Lo Stato dovrà pagare 700 mila euro agli eredi di una donna di Napoli che 43 anni fa era stata sottoposta a trasfusioni di sangue infetto; questo è quanto stabilito dal Tribunale di Napoli con una sentenza del 15 Novembre 2019. 

La donna, nel 1976, venne sottoposta a emotrasfusioni dopo la perdita eccessiva di sangue subita durante un parto cesareo presso l’Ospedale Loreto Mare. Dopo circa 20 anni i primi sintomi: venne a galla la positività al virus HCV che si trasformò poi in cirrosi epatica fino ad uno scompenso ascitico che ne causò la morte. 
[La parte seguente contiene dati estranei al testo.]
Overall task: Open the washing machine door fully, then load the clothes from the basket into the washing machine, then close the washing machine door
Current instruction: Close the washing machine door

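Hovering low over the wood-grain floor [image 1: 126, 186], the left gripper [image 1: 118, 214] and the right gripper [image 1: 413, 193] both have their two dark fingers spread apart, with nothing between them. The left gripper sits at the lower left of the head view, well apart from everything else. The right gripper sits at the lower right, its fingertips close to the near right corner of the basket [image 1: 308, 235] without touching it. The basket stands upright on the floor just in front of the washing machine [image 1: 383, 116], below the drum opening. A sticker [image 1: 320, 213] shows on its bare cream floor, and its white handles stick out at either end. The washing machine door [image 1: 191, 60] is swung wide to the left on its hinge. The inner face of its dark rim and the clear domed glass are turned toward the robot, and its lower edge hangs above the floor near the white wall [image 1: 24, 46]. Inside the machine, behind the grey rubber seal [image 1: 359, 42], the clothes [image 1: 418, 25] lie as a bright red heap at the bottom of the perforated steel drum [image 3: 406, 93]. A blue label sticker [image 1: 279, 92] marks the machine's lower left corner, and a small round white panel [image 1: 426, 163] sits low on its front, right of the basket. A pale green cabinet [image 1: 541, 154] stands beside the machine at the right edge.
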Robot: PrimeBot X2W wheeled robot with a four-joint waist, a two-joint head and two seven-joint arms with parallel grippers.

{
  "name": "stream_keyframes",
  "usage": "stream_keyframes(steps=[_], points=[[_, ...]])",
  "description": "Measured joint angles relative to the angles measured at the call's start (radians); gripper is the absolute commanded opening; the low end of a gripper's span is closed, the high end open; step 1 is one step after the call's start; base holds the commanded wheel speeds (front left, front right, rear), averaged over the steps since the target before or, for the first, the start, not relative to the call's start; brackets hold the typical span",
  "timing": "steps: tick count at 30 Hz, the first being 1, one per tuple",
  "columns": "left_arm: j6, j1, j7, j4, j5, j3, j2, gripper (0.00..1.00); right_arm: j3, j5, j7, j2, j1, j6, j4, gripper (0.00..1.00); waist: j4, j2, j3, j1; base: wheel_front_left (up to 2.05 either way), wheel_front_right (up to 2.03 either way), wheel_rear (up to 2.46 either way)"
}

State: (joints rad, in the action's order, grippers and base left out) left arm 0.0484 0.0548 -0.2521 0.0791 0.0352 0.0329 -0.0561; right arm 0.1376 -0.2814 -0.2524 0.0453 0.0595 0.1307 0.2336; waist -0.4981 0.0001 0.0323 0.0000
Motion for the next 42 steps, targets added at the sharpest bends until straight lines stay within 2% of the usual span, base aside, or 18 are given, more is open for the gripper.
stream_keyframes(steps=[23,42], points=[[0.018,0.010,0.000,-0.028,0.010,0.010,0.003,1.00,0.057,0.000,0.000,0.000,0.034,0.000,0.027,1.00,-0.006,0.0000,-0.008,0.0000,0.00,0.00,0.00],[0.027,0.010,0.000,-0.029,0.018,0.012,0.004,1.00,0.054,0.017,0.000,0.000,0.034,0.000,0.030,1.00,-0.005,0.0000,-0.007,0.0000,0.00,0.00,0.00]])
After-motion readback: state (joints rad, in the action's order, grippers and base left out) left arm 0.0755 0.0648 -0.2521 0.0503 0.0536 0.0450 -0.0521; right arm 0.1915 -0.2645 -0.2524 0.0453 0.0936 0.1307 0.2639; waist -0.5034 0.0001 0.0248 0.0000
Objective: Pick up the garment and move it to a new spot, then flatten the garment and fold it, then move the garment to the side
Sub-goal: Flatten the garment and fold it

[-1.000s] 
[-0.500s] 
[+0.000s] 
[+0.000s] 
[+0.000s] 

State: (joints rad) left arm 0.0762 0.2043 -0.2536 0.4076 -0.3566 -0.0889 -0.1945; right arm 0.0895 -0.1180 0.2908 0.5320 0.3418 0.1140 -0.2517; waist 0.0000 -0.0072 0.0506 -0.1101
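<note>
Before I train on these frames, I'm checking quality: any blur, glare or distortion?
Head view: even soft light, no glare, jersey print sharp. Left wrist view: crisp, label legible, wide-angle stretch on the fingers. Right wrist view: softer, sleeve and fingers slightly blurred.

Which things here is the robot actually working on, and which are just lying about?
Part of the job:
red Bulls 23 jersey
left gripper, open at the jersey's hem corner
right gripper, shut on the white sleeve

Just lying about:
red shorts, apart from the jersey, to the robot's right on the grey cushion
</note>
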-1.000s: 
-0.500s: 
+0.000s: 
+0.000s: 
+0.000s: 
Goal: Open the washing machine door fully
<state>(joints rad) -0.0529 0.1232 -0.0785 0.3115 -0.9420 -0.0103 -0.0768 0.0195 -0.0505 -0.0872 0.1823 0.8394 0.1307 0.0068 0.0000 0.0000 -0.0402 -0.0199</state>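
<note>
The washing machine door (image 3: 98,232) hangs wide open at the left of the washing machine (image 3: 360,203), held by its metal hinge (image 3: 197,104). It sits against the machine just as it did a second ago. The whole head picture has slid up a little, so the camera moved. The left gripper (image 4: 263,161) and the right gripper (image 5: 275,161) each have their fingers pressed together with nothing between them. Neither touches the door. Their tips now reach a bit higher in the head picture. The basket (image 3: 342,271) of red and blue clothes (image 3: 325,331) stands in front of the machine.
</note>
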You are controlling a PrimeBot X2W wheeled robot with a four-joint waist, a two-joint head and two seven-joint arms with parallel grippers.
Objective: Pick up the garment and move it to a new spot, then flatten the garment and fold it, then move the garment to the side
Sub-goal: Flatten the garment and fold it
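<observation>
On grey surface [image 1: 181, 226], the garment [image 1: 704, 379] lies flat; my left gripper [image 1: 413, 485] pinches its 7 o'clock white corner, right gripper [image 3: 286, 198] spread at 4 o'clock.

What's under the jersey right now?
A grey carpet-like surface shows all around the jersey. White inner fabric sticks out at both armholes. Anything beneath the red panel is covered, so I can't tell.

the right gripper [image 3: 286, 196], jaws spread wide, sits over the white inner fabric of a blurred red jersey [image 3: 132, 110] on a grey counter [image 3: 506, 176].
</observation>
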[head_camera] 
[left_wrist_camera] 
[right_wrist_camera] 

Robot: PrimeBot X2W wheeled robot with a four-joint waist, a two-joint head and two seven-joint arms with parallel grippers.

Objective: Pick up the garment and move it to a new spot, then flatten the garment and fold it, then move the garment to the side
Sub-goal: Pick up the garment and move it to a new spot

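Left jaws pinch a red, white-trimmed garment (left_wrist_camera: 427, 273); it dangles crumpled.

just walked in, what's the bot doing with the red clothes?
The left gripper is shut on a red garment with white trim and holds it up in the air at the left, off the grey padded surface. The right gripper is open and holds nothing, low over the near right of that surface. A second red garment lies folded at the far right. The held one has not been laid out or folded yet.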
I familiari della donna, assistiti dall’avvocato Maurizio Albachiara, hanno avanzato al Ministero della Salute una richiesta per danni morali e danni da perdita del rapporto parentale. Il Tribunale di Napoli ha accolto le richieste avanzate dagli eredi e ha respinto la prescrizione sollevata dalla controparte, precisando che il termine di prescrizione è decennale ma inizia dal momento del decesso. Ha poi collaborato con il dipartimento di medicina legale della Seconda Università di Napoli e sulla base dei documenti presenti negli atti del processo ha stabilito la totale responsabilità del decesso al Ministero che doveva “dirigere, autorizzare e sorvegliare” sulla circolazione e tracciabilità degli emoderivati ma non lo fece.

L’avvocato Albachiara esprime totale solidarietà alla famiglia dichiarandosi profondamente rammaricato per questo decesso ma soddisfatto da “questa vittoria”.